Use Dynamic Data Masking in SQL Server 2016 CTP 2.1

Problem

SQL Server 2016 introduces a new security feature called Dynamic Data Masking (DDM). In this tip we’ll describe its purpose, show a brief example of how it works, list some limitations, and note how the feature has already changed since CTP 2.0 was first released in May.

Note: This tip was written when CTP 2.1 was the most recent CTP. Some of these details may change by the time SQL Server 2016 is released.

Solution

Dynamic Data Masking is not meant to be a bulletproof security measure like proper encryption. You can consider it to be more like obfuscation of personally-identifiable information (PII) from lesser-privileged users, and it can be easy to apply the masking constraints to, say, a development or test environment where this information should not be visible.

Note that for CTP 2.0, at least at the time of writing, the documentation shows that trace flags 209 and 219 are required to use Dynamic Data Masking. This restriction has been lifted since CTP 2.1, and should only be necessary if you are still running build 13.0.200. (In fact if you enable the trace flags in newer builds, it seems to have the opposite effect: You get an error message when trying to use DDM.)

To show how the feature works, let’s create a simple set of 10 rows from the metadata:

USE tempdb;
GO
SELECT TOP (10) 
  ID        = IDENTITY(INT, 1, 1),
  FirstName = RIGHT(o.name, 8), 
  LastName  = LEFT(o.name, 12), 
  Email     = LEFT(o.name, 9) + '@' + RIGHT(o.name, 11) + '.net',
  SSN       = STUFF(STUFF(RIGHT('000000000' 
            + RTRIM(ABS(CHECKSUM(NEWID()))),9),4,0,'-'),7,0,'-'),
  BirthDate = DATEADD(DAY, -ABS(CHECKSUM(NEWID())%10000), o.modify_date)
INTO dbo.DDM
FROM sys.all_objects AS o
ORDER BY NEWID();

Now, let’s add some masks to some of these columns to protect the privacy of the data from normal (non-sysadmin) users.

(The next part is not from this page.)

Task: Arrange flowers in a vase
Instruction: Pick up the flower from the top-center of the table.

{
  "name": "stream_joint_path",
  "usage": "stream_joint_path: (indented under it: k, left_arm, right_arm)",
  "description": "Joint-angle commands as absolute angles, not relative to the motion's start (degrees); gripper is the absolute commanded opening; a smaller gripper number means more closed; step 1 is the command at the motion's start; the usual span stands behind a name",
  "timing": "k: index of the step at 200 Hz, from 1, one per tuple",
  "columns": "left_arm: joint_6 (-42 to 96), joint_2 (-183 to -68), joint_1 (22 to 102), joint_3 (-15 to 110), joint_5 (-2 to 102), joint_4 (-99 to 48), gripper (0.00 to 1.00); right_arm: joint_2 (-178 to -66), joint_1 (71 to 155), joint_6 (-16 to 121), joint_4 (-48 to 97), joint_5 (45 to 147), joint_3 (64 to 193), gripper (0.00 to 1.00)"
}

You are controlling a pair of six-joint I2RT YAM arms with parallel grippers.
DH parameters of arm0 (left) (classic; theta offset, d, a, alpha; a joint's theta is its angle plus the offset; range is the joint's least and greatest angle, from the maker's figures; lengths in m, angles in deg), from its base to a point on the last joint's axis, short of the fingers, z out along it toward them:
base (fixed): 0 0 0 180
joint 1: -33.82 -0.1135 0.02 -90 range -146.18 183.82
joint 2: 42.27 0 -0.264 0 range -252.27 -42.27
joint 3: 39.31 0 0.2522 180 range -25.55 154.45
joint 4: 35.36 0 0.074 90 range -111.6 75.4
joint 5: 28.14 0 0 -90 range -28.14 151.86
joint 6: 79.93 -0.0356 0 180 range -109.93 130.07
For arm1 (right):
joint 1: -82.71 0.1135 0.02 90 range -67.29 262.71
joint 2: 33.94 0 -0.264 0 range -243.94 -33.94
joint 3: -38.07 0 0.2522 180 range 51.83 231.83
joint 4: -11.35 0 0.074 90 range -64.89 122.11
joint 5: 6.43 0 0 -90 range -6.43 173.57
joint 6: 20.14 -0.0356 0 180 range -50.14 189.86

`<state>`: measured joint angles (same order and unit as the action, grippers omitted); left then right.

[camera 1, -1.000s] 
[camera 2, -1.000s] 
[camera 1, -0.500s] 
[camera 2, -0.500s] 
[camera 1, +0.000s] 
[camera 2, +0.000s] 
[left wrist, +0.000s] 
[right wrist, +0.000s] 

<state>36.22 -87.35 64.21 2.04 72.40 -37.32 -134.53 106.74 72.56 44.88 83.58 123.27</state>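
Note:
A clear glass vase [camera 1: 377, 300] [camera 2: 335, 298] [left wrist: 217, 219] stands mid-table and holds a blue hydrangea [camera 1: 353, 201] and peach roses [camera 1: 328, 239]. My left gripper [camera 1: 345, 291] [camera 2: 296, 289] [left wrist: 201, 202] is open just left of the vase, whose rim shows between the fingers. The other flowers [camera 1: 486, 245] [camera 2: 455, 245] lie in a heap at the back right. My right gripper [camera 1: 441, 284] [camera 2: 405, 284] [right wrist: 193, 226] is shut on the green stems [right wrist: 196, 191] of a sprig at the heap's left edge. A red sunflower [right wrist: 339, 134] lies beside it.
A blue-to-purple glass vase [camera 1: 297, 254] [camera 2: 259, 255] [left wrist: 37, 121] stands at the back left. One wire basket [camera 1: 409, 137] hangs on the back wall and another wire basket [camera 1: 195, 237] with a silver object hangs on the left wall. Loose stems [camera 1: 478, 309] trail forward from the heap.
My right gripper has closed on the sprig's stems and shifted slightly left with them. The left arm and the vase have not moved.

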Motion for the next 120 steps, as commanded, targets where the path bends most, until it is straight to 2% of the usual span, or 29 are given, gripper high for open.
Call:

There are three types of masks currently supported:

default()
- for strings, shows x for each character (up to 4)
- for numeric types, shows 0
- for dates, shows 2000-01-01
email()
- reveals the first character, then replaces the remainder with XXX@XXXX.com
partial()
- you can define a custom string to represent the mask, including how many leading and trailing characters to reveal from the original string (examples below)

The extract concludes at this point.